Il convient en effet d'observer que ceux qui, intentionnellement, apportent une aide au terrorisme peuvent déjà être poursuivis - et, comme on le sait,
l'ont effectivement été - aux titres de la complicité ou de l'association de malfaiteurs, s'exposant d'ailleurs dans ce cadre à des peines plus graves que celles applicables au délit prévu et réprimé par le nouveau texte.
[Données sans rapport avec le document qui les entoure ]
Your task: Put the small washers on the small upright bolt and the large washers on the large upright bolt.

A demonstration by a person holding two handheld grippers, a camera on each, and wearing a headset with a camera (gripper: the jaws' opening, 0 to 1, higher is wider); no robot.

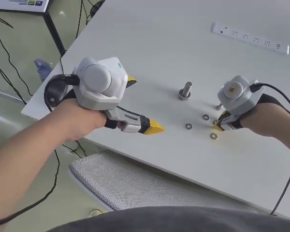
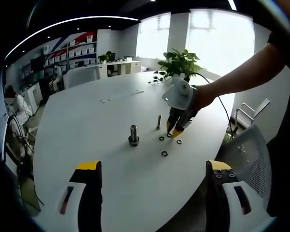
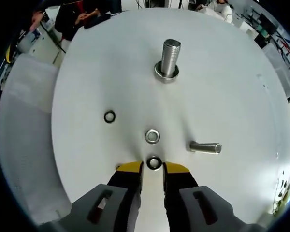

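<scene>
The large upright bolt stands mid-table with a washer around its base. To its right is the thin small bolt. Loose washers lie on the white table in front of the bolts. My right gripper points down at the table, its jaws drawn narrow around one washer at the fingertips. Another washer lies just ahead. My left gripper hovers wide open to the left of the bolts, holding nothing.
A white power strip lies at the far right of the table. A grey mesh chair sits below the near table edge, with cables on the floor at left. A potted plant stands beyond the table.
</scene>
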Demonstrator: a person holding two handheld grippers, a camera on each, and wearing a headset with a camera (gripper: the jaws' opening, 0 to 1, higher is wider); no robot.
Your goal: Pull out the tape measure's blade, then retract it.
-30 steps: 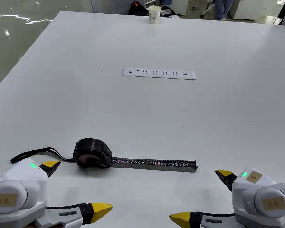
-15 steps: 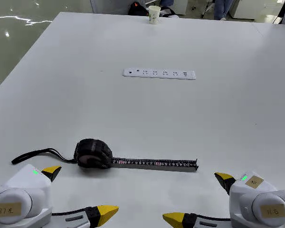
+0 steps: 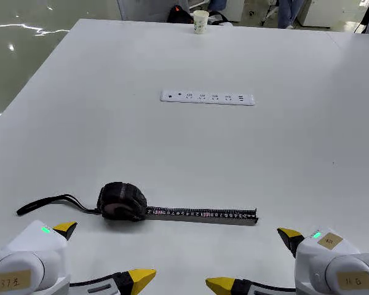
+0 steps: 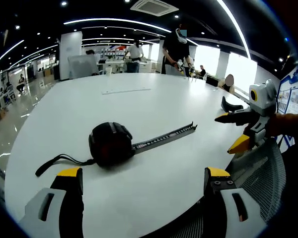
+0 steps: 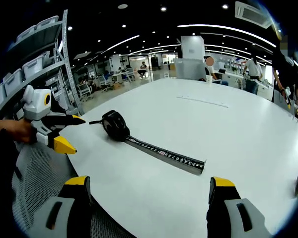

De deux choses l'une alors : ou il s'agit, au nom de la défense de l'ordre public, de renforcer les sanctions et il est pour le moins contradictoire d'ouvrir une voie permettant de les alléger, ou, au contraire, ce qui ici est plus conforme à la réalité, il ne s'agit que de créer une incrimination superflue, à des fins exclusivement politiques sur un sujet douloureusement sensible.
Or, par définition, les peines ne sont pas strictement et évidemment nécessaires qui sanctionnent une incrimination elle-même inutile.
S'il se trouvait, par extraordinaire, des agissements pouvant relever du nouveau 4o de l'article 421-1 et qui n'auraient pu être poursuivis aux titres ni de la complicité ni de l'association de malfaiteurs, alors ce ne pourrait être que grâce aux coupables facilités qu'offre la rédaction extrêmement large et imprécise de l'article 21 de l'ordonnance de 1945, ce qui ferait resurgir l'atteinte au principe constitutionnel de légalité des délits et des peines.
Sous quelque angle qu'on l'envisage, donc, la liaison opérée entre l'ordonnance de 1945 et la répression du terrorisme, très choquante en elle-même, viole, selon l'interprétation qu'on en fait, soit l'article 7,
soit l'article 8 de la Déclaration de 1789, quand ce n'est les deux simultanément.
Le 3o de l'article 1er de la loi qui vous est déférée ne saurait donc en aucun cas échapper à la censure.